WHAT THE TASK ASKS: Starting at the line that has "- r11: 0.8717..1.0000" and stopping after the line that has "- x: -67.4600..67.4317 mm", reproduce the listing below exactly; omit everything else.

DATA EXTRACTS:
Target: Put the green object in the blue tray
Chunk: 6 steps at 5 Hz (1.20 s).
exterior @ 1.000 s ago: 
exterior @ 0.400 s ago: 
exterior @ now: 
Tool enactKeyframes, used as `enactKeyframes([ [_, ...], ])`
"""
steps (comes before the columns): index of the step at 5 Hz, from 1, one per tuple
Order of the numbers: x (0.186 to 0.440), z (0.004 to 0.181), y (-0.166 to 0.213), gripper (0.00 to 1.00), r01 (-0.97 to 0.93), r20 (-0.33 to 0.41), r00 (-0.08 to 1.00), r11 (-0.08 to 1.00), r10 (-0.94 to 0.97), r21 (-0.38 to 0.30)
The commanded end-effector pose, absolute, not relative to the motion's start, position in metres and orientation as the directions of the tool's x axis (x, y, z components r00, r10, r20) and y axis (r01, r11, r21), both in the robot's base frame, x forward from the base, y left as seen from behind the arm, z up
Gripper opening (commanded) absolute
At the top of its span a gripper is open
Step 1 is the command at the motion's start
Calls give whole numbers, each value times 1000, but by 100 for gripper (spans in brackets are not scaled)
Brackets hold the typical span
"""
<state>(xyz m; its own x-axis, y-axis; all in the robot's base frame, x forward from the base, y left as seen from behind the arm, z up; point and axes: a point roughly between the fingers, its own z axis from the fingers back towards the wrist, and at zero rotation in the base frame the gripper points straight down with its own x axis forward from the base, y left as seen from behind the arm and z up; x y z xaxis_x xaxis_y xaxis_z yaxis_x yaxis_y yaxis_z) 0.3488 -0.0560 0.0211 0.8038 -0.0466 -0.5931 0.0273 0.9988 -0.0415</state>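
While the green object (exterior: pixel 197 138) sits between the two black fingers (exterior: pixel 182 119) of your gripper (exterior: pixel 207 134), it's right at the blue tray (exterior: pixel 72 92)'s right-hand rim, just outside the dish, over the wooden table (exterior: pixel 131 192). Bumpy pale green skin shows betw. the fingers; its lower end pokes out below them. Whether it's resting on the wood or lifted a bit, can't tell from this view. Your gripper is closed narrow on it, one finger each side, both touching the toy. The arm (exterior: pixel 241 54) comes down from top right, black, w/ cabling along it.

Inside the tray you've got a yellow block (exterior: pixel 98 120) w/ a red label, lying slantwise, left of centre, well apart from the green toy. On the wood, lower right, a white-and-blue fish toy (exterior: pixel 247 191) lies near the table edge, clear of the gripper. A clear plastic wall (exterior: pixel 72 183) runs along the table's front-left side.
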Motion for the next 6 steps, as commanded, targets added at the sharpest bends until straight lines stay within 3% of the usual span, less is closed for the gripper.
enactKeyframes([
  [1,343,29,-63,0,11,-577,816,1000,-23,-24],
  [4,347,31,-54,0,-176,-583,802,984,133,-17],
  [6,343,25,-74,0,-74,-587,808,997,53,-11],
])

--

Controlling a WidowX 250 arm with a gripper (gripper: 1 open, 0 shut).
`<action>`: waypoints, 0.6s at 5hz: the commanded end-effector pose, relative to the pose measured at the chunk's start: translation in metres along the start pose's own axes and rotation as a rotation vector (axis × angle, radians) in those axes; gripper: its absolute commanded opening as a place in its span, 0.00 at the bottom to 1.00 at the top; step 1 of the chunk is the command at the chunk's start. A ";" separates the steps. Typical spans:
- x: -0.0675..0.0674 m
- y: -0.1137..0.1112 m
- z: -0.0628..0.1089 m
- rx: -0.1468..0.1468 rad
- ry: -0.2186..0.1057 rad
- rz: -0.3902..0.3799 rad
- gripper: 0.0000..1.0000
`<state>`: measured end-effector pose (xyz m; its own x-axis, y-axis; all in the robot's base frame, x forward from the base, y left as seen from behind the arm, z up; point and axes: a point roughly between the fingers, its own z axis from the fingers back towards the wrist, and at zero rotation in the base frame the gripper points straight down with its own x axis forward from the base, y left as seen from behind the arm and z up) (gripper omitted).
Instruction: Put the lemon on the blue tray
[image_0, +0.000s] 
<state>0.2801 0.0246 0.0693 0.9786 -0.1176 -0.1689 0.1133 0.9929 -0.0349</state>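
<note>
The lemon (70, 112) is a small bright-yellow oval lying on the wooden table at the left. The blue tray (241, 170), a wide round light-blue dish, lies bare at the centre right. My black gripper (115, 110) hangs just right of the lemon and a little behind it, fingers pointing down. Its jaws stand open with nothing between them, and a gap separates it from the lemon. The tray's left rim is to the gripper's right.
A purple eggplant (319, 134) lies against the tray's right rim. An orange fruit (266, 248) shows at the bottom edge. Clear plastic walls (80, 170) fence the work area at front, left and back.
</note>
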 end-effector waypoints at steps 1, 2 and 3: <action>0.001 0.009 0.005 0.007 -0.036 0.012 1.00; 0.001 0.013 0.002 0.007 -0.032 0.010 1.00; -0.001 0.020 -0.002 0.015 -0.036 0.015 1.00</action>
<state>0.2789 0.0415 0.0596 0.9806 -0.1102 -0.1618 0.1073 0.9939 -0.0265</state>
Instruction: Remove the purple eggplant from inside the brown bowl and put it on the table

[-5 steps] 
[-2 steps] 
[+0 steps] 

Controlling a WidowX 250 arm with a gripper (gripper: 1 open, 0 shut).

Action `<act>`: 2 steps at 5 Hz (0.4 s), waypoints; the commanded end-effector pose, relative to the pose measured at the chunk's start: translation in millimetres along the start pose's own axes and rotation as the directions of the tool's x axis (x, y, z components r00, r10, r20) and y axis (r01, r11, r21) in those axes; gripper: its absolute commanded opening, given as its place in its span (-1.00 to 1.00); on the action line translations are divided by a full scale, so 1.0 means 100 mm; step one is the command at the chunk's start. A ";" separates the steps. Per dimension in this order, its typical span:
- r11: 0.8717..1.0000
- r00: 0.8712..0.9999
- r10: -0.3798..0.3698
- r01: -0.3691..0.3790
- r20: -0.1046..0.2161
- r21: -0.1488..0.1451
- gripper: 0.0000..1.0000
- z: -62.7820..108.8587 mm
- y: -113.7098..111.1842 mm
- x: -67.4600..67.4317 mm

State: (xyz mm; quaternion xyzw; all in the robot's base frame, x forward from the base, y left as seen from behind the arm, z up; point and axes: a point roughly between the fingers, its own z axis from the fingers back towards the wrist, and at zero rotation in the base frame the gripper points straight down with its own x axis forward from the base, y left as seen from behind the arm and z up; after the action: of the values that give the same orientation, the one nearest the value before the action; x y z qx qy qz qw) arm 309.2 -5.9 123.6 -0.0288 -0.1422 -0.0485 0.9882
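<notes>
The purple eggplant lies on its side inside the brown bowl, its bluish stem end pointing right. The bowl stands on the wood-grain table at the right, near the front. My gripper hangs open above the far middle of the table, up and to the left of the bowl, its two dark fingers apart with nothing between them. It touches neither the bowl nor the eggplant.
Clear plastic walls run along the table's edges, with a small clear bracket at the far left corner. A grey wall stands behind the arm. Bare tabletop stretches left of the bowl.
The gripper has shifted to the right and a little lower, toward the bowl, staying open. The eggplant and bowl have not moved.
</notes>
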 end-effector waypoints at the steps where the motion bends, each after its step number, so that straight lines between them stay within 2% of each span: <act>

ANSWER BOX:
- r11: 0.8717..1.0000
- r00: 0.8712..0.9999
- r10: -0.3798..0.3698
- r01: -0.3691..0.3790
- r20: -0.1046..0.2161
- r21: -0.1488..0.1451
- gripper: 0.0000..1.0000
- z: -62.7820..108.8587 mm
- y: -113.7098..111.1842 mm
- x: -67.4600..67.4317 mm

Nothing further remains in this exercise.